Task requirements: Reproduce only this part of the listing: the line with "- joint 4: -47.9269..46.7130", plus every line after it through the last.

Exercise data:
== Segment start ==

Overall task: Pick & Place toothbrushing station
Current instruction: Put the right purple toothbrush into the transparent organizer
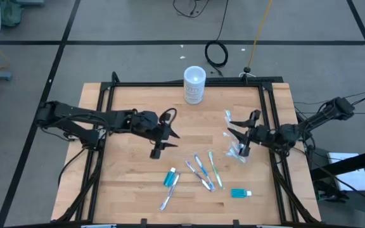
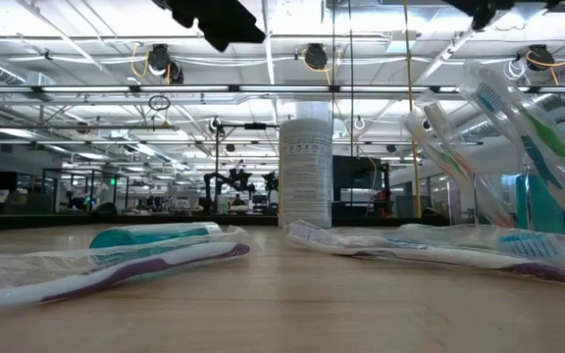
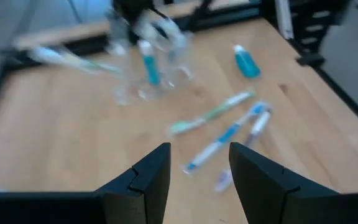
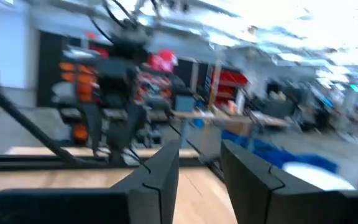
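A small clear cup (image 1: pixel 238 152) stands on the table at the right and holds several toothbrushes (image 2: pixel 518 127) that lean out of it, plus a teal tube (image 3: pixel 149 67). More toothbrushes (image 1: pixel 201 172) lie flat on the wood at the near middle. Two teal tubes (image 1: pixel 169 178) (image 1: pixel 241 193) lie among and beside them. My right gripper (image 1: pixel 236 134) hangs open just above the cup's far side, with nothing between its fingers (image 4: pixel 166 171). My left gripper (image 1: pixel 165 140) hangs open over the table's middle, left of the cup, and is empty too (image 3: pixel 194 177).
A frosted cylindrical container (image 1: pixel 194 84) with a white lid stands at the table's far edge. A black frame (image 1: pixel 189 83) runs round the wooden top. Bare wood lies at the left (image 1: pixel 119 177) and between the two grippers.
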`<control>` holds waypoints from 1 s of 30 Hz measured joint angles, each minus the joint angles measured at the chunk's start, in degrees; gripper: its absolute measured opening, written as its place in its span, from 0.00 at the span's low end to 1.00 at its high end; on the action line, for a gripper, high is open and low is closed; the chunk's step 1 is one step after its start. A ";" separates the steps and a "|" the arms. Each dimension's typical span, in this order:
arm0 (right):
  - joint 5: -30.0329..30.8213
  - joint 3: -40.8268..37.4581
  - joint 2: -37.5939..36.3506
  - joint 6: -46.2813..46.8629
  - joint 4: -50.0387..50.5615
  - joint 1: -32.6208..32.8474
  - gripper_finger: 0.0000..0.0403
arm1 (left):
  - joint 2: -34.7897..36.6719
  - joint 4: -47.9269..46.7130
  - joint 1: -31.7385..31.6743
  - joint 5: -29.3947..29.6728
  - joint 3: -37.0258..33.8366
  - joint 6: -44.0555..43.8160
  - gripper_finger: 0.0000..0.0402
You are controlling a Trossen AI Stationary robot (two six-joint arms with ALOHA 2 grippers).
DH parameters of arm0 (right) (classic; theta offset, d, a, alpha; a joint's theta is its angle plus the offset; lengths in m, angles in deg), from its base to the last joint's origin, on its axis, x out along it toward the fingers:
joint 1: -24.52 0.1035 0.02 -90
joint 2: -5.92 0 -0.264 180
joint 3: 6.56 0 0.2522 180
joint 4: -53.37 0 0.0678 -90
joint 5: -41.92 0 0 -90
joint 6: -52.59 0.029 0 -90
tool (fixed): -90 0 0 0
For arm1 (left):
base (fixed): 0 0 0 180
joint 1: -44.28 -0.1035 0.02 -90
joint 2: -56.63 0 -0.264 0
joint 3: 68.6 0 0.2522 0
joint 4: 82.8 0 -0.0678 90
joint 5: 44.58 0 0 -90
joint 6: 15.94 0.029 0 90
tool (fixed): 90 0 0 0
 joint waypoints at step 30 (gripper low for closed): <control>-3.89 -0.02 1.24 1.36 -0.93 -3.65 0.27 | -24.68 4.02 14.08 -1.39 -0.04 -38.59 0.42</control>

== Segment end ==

Response to this task:
  - joint 4: -47.9269..46.7130
  - joint 1: -31.7385..31.6743
  - joint 5: -29.3947..29.6728
  - joint 3: -37.0258..33.8366
  - joint 6: -44.0555..43.8160
  - gripper_finger: 0.0000..0.0402
You are controlling a Trossen AI Stationary robot (two six-joint arms with ALOHA 2 grippers).
DH parameters of arm0 (right) (classic; theta offset, d, a, alpha; a joint's theta is its angle plus the offset; lengths in m, angles in deg), from its base to the last joint's origin, on its axis, x out along it toward the fingers:
joint 1: -24.52 0.1035 0.02 -90
joint 2: -5.92 0 -0.264 180
joint 3: 6.56 0 0.2522 180
joint 4: -53.37 0 0.0678 -90
joint 5: -41.92 0 0 -90
joint 6: -52.59 0.029 0 -90
tool (fixed): -90 0 0 0
For arm1 (left):
base (fixed): 0 0 0 180
joint 1: -44.28 -0.1035 0.02 -90
joint 2: -56.63 0 -0.264 0
joint 3: 68.6 0 0.2522 0
joint 4: 82.8 0 -0.0678 90
joint 5: 44.58 0 0 -90
joint 6: 15.94 0.029 0 90
tool (fixed): 90 0 0 0
 joint waypoints at step 30 (gripper low for closed): <control>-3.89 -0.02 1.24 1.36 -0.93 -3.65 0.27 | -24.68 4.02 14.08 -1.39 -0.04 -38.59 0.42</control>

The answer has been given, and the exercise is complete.